5-(3-((1H-1,2,4-Triazol-1-yl)methyl)-3-hydroxy-4,4-dimethylpentyl)-2-chlorophenol

APS00509
Maleic acid

Maleic acid

APS110167

What is the molecular weight of Linzagoli impurity 5?

The molecular weight of Linzagoli impurity 5 is 257.26.

What is the molecular formula of Linzagoli impurity 5?

The molecular formula of Linzagoli impurity 5 is C12H16FNO4.

What is the chemical composition of Linzagoli impurity 5?

Linzagoli impurity 5 contains carbon, hydrogen, fluorine, nitrogen, and oxygen atoms in its chemical composition.

What is the significance of Linzagoli impurity 5 in the pharmaceutical industry?

Linzagoli impurity 5 is an important compound in pharmaceutical research and development as it is a known impurity that needs to be monitored and controlled in drug manufacturing processes.

How is Linzagoli impurity 5 detected and quantified in pharmaceutical products?

Linzagoli impurity 5 is detected and quantified using analytical techniques such as high-performance liquid chromatography (HPLC) and mass spectrometry.

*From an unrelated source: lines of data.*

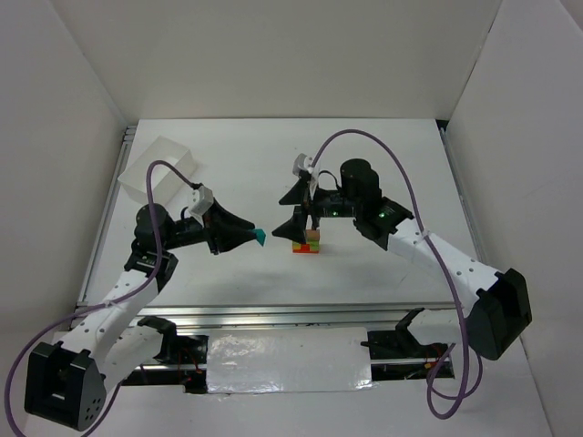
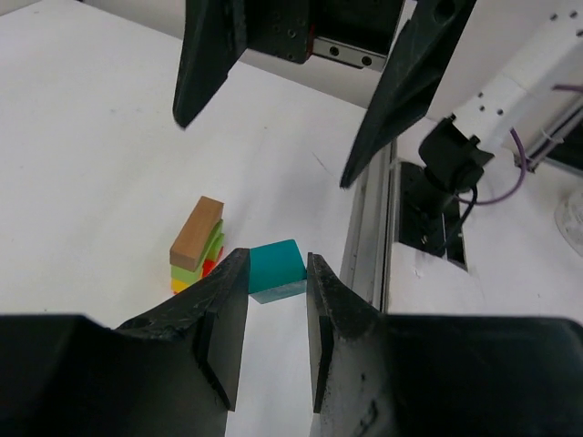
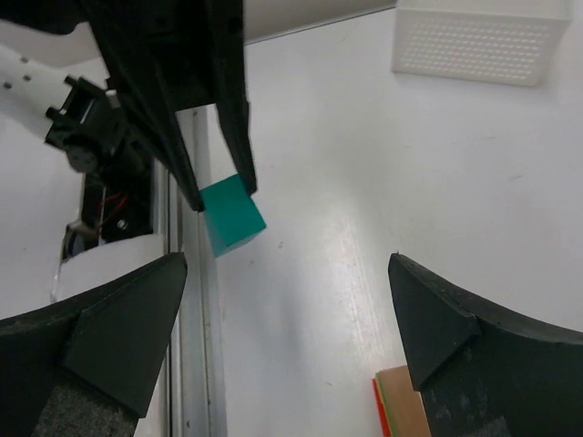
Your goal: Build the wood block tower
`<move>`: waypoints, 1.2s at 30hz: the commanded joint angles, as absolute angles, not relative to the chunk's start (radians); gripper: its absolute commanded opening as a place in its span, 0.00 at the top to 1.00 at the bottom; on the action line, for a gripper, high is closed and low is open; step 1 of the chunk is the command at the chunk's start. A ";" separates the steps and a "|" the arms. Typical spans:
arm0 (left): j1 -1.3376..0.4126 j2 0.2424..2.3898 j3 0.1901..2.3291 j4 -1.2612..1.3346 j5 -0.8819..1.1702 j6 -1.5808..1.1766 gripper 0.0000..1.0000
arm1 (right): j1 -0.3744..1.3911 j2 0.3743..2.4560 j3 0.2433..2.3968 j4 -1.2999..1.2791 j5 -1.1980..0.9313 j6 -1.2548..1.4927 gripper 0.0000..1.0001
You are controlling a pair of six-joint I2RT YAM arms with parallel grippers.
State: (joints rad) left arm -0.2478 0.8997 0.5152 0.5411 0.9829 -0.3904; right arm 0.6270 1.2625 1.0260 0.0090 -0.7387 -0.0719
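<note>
A short stack of blocks [image 1: 307, 244], red and yellow low down, green above and a plain tan block on top, stands mid-table. It also shows in the left wrist view [image 2: 198, 246], and its tan top edge shows in the right wrist view [image 3: 402, 401]. My left gripper [image 1: 256, 237] is shut on a teal block [image 1: 260, 238] and holds it left of the stack, apart from it. The teal block sits between the fingertips in the left wrist view [image 2: 276, 268] and shows in the right wrist view [image 3: 231, 214]. My right gripper [image 1: 294, 211] is open wide and empty, just above and left of the stack.
A white perforated box [image 1: 160, 167] lies at the table's back left and also shows in the right wrist view [image 3: 475, 42]. A metal rail [image 2: 368, 228] runs along the table's near edge. White walls enclose the table on three sides.
</note>
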 commanded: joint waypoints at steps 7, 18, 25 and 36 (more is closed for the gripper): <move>-0.261 0.953 0.594 0.632 1.163 -0.279 0.98 | 0.684 1.345 1.094 -0.050 -0.896 -0.173 0.01; -0.270 0.902 0.601 0.561 1.151 -0.212 0.98 | 0.741 1.439 1.152 -0.072 -0.876 -0.175 0.11; -0.272 0.891 0.601 0.526 1.154 -0.173 0.98 | 0.741 1.405 1.126 -0.043 -0.882 -0.158 0.31; -0.270 0.867 0.595 0.499 1.154 -0.140 0.99 | 0.750 1.397 1.144 -0.066 -0.907 -0.156 0.46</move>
State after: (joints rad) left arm -0.2657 0.8913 0.5632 0.4625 1.1248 -0.1867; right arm 0.7372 1.4364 1.0946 -0.0689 -0.8970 -0.1513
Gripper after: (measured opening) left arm 0.402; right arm 0.569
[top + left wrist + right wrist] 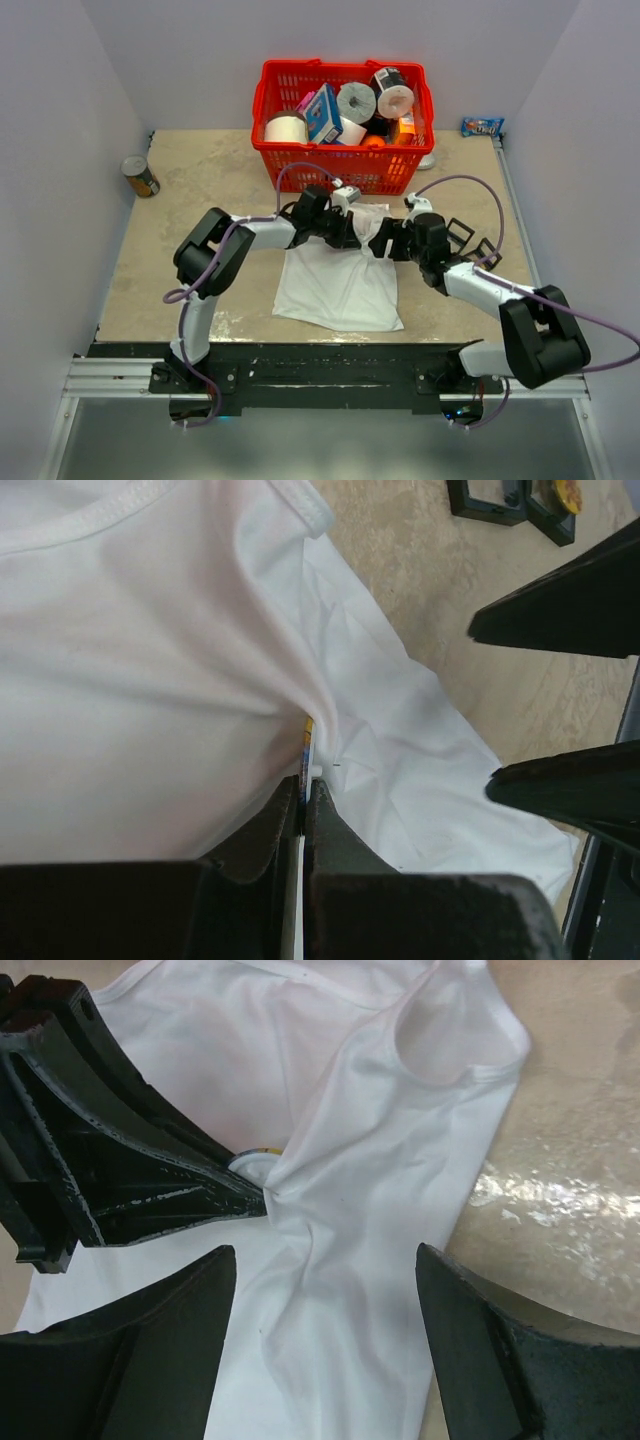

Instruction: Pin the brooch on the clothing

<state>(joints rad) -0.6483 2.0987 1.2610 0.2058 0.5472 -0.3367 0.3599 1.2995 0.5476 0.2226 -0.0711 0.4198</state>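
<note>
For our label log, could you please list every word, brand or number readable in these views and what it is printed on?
No text can be read in any view.
Blue box in the red basket: print too small.
Can at the left edge: label blurred.
Blue packet at the far right: print blurred.
White T-shirt: no print shows.

red basket point(340, 168), tin can point(140, 176), blue snack packet point(481, 127)
</note>
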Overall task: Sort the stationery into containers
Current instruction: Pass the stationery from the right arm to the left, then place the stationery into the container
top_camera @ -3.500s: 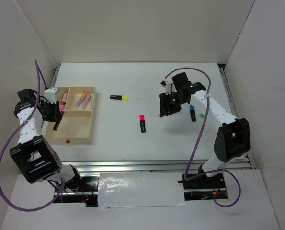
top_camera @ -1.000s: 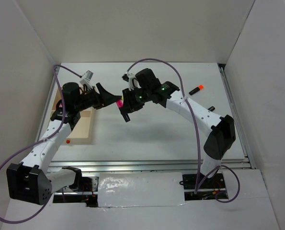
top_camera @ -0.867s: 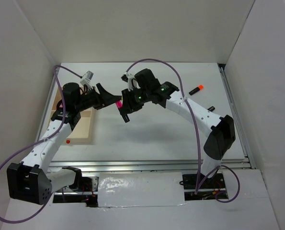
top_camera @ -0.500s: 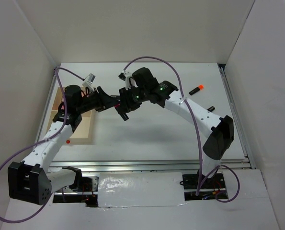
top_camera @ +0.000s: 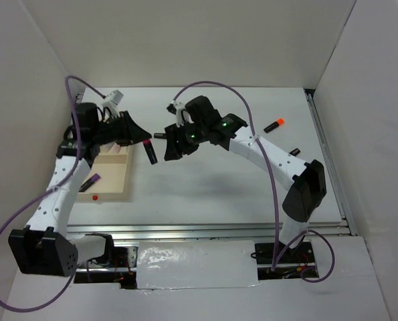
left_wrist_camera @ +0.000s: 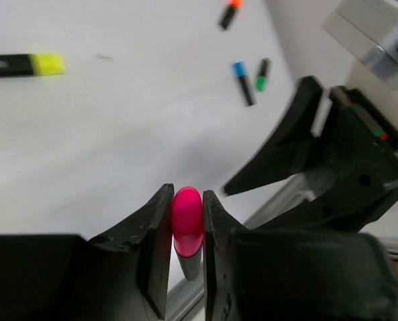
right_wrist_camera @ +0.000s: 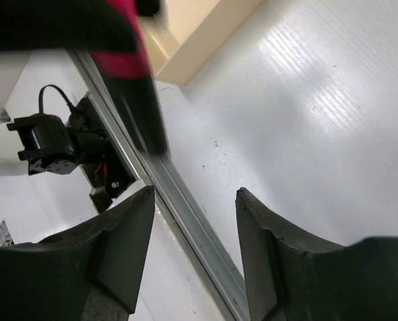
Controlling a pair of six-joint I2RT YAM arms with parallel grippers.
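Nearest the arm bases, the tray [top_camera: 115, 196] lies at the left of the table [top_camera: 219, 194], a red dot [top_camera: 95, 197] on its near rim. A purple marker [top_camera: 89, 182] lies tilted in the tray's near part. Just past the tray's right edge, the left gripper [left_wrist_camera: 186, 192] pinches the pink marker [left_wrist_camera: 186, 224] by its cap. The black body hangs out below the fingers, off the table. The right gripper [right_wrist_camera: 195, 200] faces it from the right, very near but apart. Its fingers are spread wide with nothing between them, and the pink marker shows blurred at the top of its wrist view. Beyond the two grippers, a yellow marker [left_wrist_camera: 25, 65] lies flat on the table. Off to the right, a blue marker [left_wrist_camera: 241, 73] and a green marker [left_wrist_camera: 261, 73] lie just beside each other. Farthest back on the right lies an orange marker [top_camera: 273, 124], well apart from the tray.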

What are the potential risks associated with the presence of Linzagoli impurity 5 in pharmaceutical products?

The presence of Linzagoli impurity 5 in pharmaceutical products can impact the efficacy and safety of the drug, leading to adverse effects in patients.

How is the amount of Linzagoli impurity 5 controlled during drug manufacturing?

The amount of Linzagoli impurity 5 is controlled during drug manufacturing by setting strict limits on its concentration levels and by implementing quality control measures.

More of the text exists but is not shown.